Just across the road from Baltic Creative, the Elevator Studios complex stands as living proof that the creative biosphere idea can work.

Tim and Paul Speed, who ran the original Elevator recording studios in the city centre, have converted a block of four Victorian warehouses in Parliament Street into a warren of offices and rehearsal spaces.

As well as housing bands including The Wombats, Elevator is home to design agencies such as Milky Tea and several of the young video games firms that have sprung up in the wake of job losses at Sony and Bizarre Creations, including Setgo Games.
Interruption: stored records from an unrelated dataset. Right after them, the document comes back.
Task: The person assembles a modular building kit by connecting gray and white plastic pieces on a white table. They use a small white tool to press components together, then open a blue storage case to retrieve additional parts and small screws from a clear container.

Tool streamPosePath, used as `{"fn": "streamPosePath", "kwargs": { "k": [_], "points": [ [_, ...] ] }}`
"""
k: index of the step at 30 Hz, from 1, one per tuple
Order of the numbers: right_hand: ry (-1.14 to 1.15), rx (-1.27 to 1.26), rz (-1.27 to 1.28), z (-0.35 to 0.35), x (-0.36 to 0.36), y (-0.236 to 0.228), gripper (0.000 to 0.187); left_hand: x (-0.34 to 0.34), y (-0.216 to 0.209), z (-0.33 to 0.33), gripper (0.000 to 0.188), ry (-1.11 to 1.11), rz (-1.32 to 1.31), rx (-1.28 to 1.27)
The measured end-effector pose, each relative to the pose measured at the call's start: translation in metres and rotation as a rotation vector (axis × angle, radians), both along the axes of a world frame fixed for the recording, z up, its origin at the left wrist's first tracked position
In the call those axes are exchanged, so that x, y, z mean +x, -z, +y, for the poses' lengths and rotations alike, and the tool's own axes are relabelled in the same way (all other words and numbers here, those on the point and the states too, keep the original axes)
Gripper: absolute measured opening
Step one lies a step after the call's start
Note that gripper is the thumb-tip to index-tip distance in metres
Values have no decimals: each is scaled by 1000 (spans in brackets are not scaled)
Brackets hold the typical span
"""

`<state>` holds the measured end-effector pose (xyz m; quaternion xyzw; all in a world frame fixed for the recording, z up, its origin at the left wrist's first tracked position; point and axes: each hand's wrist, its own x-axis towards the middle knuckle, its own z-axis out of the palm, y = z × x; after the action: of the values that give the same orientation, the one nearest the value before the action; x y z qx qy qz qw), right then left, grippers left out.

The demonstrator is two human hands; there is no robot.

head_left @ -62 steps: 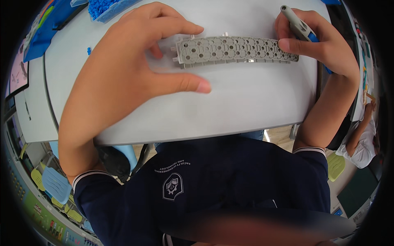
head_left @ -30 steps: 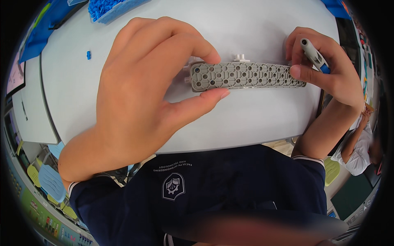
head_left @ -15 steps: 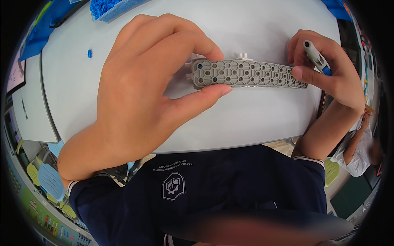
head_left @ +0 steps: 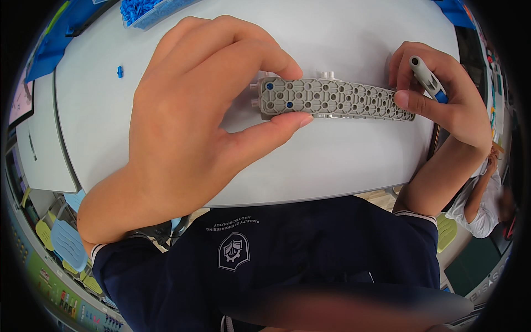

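A long grey plastic construction beam [head_left: 332, 98], full of round holes, lies crosswise above the table. Blue pins [head_left: 270, 86] show in two holes near its left end, and pale connectors [head_left: 327, 75] stick out from its far side and left end. My left hand [head_left: 193, 110] pinches the beam's left part between thumb and index finger. At the other end my right hand [head_left: 442, 94] grips it with thumb and fingers. That hand also carries a grey and blue pen-like tool [head_left: 427, 78], tucked between thumb and fingers, its round hollow end pointing away from me.
On the white table [head_left: 343, 166] a single blue pin [head_left: 120, 72] lies to the left. A clear bin of blue pins [head_left: 145, 11] stands at the far left edge. Blue and green chairs [head_left: 69, 243] are at the lower left; another person [head_left: 481, 199] sits at the right.
The beam has tilted slightly, so the blue pins show more clearly in its holes. Both hands keep their hold and have barely moved.
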<state>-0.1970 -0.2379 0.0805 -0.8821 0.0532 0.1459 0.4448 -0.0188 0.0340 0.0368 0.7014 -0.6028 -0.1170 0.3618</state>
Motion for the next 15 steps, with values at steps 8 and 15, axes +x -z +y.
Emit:
{"fn": "streamPosePath", "kwargs": {
  "k": [8, 15],
  "points": [
    [-4, -16, 20, 2, 2, -2, 11, 0, 0, 0, 38, 1, 7, -1],
    [32, -47, 103, 5, 4, -6, 13, 1, 0, -1, 38, 12, -11, -36]
  ]
}}
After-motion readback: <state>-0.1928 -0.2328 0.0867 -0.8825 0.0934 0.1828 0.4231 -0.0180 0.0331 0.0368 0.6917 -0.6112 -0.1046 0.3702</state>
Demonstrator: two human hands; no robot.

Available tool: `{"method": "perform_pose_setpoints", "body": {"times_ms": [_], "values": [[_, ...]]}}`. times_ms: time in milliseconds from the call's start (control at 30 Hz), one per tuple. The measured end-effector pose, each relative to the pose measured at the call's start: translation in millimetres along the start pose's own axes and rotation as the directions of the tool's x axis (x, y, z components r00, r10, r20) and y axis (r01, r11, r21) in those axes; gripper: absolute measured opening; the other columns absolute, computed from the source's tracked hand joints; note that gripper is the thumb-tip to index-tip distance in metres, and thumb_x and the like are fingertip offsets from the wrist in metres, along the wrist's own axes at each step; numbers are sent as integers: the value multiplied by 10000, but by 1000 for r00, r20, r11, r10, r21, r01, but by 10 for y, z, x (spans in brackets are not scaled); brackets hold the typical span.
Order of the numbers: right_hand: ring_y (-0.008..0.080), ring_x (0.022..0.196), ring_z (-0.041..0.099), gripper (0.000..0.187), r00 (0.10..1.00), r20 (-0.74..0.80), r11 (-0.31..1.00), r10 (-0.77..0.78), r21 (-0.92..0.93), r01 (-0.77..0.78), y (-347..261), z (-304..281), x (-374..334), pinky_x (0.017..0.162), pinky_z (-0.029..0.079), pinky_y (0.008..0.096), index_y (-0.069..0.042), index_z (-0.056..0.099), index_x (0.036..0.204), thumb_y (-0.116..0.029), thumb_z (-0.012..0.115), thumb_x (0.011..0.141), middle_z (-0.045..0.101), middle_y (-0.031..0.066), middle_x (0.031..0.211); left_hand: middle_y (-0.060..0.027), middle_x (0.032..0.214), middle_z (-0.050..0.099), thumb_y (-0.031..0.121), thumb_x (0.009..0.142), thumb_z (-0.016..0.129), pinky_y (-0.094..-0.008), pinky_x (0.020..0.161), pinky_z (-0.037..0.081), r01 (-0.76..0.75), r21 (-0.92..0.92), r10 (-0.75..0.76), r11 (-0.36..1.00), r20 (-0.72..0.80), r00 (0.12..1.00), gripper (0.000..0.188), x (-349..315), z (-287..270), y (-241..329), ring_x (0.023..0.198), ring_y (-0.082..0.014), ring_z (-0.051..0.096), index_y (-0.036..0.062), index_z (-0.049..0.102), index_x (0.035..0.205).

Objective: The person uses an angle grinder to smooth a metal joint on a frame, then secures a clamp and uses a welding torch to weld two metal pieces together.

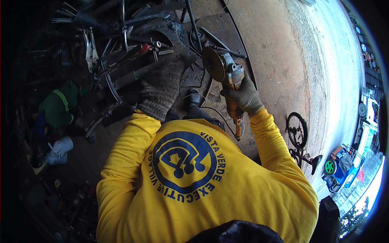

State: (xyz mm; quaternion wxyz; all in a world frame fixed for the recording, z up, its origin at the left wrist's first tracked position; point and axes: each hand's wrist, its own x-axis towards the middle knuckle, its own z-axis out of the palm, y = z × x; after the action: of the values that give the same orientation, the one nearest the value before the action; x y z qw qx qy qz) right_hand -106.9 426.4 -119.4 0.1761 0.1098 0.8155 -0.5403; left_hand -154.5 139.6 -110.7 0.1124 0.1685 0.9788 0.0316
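Observation:
My right hand, in a grey knit work glove, is closed around the body of an angle grinder. The grinder's round brown disc points up and to the left, and its yellowish rear end with the cord hangs below my hand. On the left, my left hand wears a similar dark knit glove and rests at the edge of the cluttered dark metal bench. Its fingers blend into the dark metal there, so their grip is hidden. Locking pliers and a combination wrench lie farther left and back.
A dark metal plate and a bent rod lie beyond the grinder. A black cord runs near my feet. A person in green crouches at left. A bicycle stands right, with vehicles beyond.

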Motion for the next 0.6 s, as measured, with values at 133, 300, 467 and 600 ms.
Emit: {"method": "perform_pose_setpoints", "body": {"times_ms": [133,300,467,600], "values": [[257,1143,677,816,1000,-3,1000,3,10,-2,-24,2,20,1014,525,394,-40,550,1368,-257,941,685,702,137,1245,-155,1297,678,182,1029,512,-503,868,594,-1,-22,0,1000,-29,1000,413,72,12,-63,1117,-370,702,244,573,1433],[249,1128,675,785,1000,16,996,-3,94,1,24,44,64,1007,526,392,-41,565,1352,-222,931,681,700,129,1229,-133,1355,646,248,1062,458,-490,1031,526,21,-71,-19,997,27,999,371,171,-26,-79,1205,-330,654,201,615,1395],[262,1123,667,820,1000,3,998,-4,63,3,-33,59,82,1004,526,400,-37,544,1370,-207,921,662,688,134,1222,-131,1419,622,274,1064,458,-476,1098,483,-3,-111,15,994,110,994,400,209,-154,-102,1285,-316,614,177,596,1426],[278,1126,664,859,999,0,998,48,47,-48,-63,59,95,1005,525,410,-39,529,1382,-247,923,647,683,145,1223,-154,1284,692,217,1044,487,-501,973,547,24,-45,-21,999,46,999,343,131,-135,-91,1159,-358,679,198,648,1347]]}}
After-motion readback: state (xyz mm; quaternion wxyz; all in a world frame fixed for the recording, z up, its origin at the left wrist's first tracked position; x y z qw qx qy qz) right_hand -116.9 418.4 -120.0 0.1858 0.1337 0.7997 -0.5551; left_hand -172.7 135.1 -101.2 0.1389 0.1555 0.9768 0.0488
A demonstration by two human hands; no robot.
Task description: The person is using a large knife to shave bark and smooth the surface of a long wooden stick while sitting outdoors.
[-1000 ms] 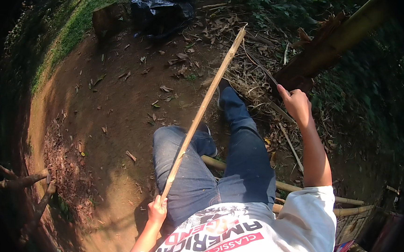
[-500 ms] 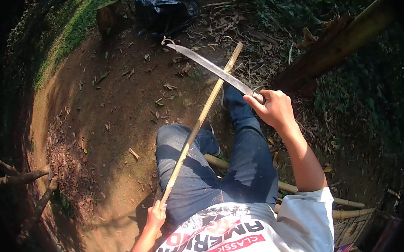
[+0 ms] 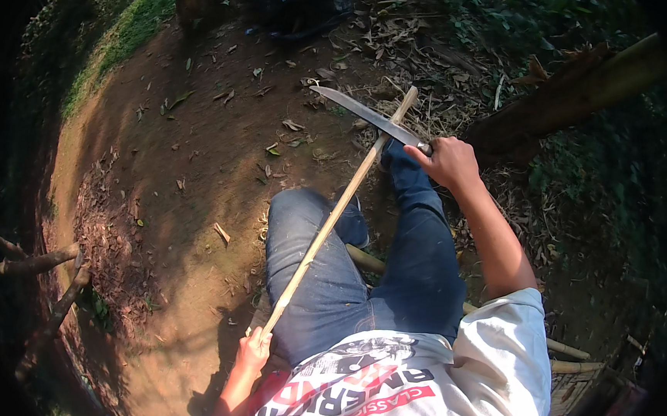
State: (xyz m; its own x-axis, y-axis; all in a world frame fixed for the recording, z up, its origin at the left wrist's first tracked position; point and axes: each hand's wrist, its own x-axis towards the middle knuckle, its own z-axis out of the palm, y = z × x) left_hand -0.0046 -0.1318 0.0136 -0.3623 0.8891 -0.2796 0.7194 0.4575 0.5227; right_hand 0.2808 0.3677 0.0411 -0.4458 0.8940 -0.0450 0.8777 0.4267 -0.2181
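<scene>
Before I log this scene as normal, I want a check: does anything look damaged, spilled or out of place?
Perhaps the black plastic at the top edge: crumpled and shiny beside a stump, it looks out of place outdoors. The knife and stick show no obvious damage.

stick (image 3: 332, 223): wood, matt, fairly smooth | knife (image 3: 362, 112): metal blade, smooth, dull sheen | jeans (image 3: 423, 253): matt denim cloth | shirt (image 3: 501, 359): matt cloth | bag (image 3: 305, 9): glossy crinkled plastic | ground (image 3: 186, 221): rough matt soil

A pale, slender stick (image 3: 344, 201) slanted forward from the left hand (image 3: 254, 351) gripping its near end, and a long grey-bladed knife (image 3: 362, 112) pointed leftward from the right hand (image 3: 454, 162), across the stick's far part.
</scene>
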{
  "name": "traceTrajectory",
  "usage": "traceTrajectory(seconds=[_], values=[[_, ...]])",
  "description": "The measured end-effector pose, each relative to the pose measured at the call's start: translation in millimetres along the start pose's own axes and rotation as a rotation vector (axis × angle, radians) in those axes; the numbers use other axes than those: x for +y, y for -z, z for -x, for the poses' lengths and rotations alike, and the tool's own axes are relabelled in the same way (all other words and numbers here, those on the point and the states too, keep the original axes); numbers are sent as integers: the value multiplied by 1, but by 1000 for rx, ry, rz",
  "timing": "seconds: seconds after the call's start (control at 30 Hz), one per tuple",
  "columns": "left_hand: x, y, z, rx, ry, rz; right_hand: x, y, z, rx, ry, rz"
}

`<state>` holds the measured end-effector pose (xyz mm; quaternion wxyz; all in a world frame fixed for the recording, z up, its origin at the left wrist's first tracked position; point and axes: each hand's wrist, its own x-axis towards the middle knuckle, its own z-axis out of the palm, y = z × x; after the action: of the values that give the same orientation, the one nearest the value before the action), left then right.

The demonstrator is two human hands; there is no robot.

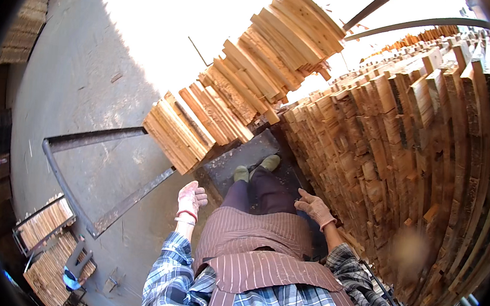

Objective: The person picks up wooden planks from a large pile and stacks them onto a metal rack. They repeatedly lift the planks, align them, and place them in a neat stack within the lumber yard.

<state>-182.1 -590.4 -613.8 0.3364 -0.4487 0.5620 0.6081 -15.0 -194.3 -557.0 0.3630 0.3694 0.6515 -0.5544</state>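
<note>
Single view, head-worn wide fisheye, left one of the pair. Looks steeply down from above the wearer's chest: apron (255,235) large and near at lower centre, shoes (270,162) further off around mid-frame. Both hands, left (190,198) and right (312,206), sit either side of centre at middling range. Coverage runs out to floor (87,87) at upper left and stacked timber (397,149) at right. Edges bow toward the black rim; upper centre is blown out.
</note>
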Motion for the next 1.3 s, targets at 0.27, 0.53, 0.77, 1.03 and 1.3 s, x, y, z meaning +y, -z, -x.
traceTrajectory(seconds=[0.27,0.53,0.77,1.03,1.3], values=[[55,-164,-18,-496,-53,163,-15,36,-52,61,7,-293],[95,-280,-33,-531,47,140,-65,36,-108,-7,26,-514],[166,-262,-146,-719,217,74,-142,11,-202,84,64,-823],[327,-290,-225,-725,133,-58,-244,41,-311,127,148,-1463],[364,-470,-261,-730,26,-158,-244,187,-446,403,436,-1770]])
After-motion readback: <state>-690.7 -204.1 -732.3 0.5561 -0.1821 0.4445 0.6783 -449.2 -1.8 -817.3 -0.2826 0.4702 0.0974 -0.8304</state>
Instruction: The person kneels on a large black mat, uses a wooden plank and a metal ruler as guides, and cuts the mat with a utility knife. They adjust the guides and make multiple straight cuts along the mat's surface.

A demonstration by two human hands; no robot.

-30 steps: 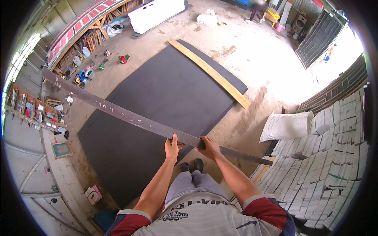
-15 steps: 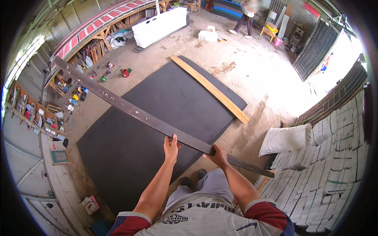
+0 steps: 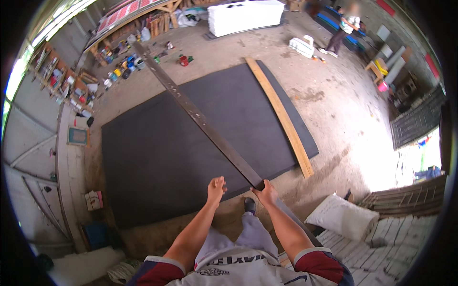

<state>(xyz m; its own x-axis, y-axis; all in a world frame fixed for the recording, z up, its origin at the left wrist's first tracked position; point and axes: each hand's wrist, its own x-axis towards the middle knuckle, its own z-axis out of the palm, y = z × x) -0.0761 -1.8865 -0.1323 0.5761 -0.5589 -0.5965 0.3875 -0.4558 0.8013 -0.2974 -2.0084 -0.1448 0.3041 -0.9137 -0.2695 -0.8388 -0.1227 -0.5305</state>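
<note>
My right hand (image 3: 265, 193) is closed around a long, dark brown bar (image 3: 205, 126), scuffed with pale marks toward its far end. The bar slants from beside my right forearm to the far left, over a large black sheet (image 3: 143, 162) on the floor. My left hand (image 3: 216, 190) is off the bar, a short way to its left, with loosely curled fingers and nothing visible in them. Along the sheet's right side lies a light wooden plank (image 3: 281, 117), whose near end sticks out past the sheet's edge.
Paint cans and bottles (image 3: 121, 69) stand at the far left. A white stack (image 3: 245, 19) is at the back, and a person (image 3: 341, 31) stands farther right. A white sack (image 3: 341, 217) rests on bundled white stacks (image 3: 405, 238) at my right. One small red can (image 3: 183, 60) sits beyond the sheet.
My left hand has come off the bar, while the right still grips it. The bar now points more steeply away from me. My view has shifted, and one foot is farther forward.
</note>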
Building work is continuing on Elevator. This week, a bar will open downstairs to replace Leaf tea shop, which closed several weeks ago.

Meanwhile, a store, called Baltic Chandlers, will be opened in the basement to sell anything from office stationery to guitar strings for the musicians who rehearse above.

Speed is proud that his privately-funded project has become a cornerstone of the Baltic Triangle community. And he is also proud that several of his tenants have started collaborating with each other to win contracts and grow their businesses.

“These were key warehouses,” he said. “They would have been full of exotic goods, and things like tobacco, cotton, and coffee. Now they’re full of ideas. We’ve brought them back into operation in a really interesting way.

“What we provide is an excellent and a cheap space. It’s a creative space.

“I’m finding that while music is still important to us, games are now, too. It’s interesting that we’re becoming a hub for the games industry.

“It’s a catalyst for the regeneration of this area. And it’s commercially driven – we’ve never had grants.”

There is one fear, however, that haunts many of the people backing the Baltic initiative – the fear that the area could become a victim of its own success.

It seems hard today to imagine The Beatles – and booze-soaked Mathew Street – as a creative quarter. But that is what it became in the late 1970s as artists and musicians turned it from a derelict and forgotten corner of the city into a hub of creative activity – including the music scene around its most famous venue, Eric’s.

But that fame soon attracted developers keen to cash in on the transformed street

Jayne Casey, the artistic director for the European Capital of Culture opening event in 2008 and one of the best-known figures on Liverpool’s music scene, is a board member at Baltic Creative.

Casey, who sang with punk band Big in Japan, told last week’s launch of the Baltic manifesto: “We had a fantastic time. It was our street.

“Then developers moved in because of the profile of the street. Rents went up. “The culture changed. We all moved on.”

The same, said Casey, happened with the area now known as the Ropewalks.

When Cream opened, followed by Baa Bar, it saved the area from demolition and brought it back to life. But, again, the developers moved in soon afterwards.

She said: “It’s always been a bugbear that artists go and create an area, but developers create the rewards.”

For Casey, the Baltic Triangle was the obvious next stop for the city’s creatives. And she is particularly pleased that Baltic Creative will plough its profits back into the area.

“We know our rent is supporting the future of the city,” she said. “It’s supporting this area. That’s so much more satisfying than paying your rent to some business guy.

“This area has got so much potential.”

Back at Baltic Creative, Mark Lawler is convinced that the Baltic Triangle is on the up – and believes that will boost the economy of the whole city.

“There’s a lot to be excited about,” he said. “Our second phase will be great. But it’s not just that – there are other projects happening here as well.

“Two or three years down the line, we’ll see it as a place which is more obviously supporting the growth of the creative and digital sectors.”